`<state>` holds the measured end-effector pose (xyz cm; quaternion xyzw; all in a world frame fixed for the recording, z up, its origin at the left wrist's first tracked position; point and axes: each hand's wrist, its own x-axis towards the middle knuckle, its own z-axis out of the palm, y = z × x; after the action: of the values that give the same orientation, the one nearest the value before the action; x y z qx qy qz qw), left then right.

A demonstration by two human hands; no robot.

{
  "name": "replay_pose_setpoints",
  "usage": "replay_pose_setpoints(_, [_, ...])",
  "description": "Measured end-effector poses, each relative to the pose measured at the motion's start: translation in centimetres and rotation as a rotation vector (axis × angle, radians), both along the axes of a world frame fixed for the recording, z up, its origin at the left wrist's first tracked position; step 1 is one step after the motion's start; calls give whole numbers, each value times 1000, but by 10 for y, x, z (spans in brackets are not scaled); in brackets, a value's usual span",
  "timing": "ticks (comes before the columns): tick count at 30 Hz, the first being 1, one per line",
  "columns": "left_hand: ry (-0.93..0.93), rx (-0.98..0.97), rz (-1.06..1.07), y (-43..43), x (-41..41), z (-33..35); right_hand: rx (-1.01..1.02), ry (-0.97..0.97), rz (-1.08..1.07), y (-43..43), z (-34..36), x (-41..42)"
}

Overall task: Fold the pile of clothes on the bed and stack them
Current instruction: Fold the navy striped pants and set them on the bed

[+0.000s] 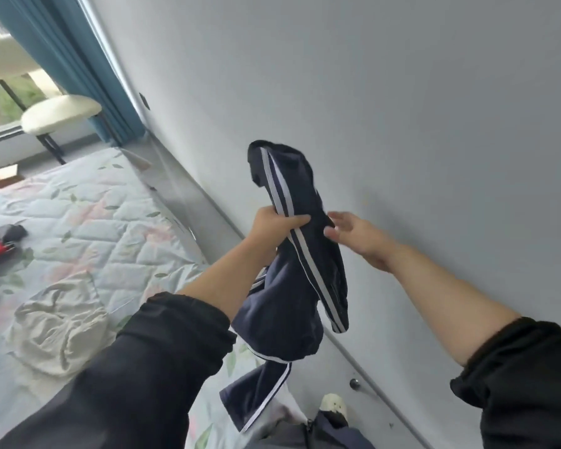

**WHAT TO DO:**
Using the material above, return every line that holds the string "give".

**RESPONSE TO THIS EXERCISE:**
`<state>` holds the measured end-effector pose (xyz cm; quaternion xyzw; all in a world frame fixed for the recording, z up, its origin at the left wrist's first tracked position; point and axes: each hand's wrist, its own x-axis towards the middle knuckle, its own z-axis out of the palm, y = z × x; after the action: of the values that give the same orientation, the one nearest the value before the action; x y z qx qy qz qw), left then right.
  "description": "Measured end-effector poses, each relative to the pose measured at the motion's start: translation in centimetres and rotation as a rotation vector (axis × angle, radians), both along the axes of a world frame fixed for the recording, z up, its origin at the left wrist's first tracked position; step 1 is one step after the motion's start; calls give whole numbers, each value times 1000, but by 10 for y, x, z (spans in brackets are not scaled); in brackets, a value's usual span",

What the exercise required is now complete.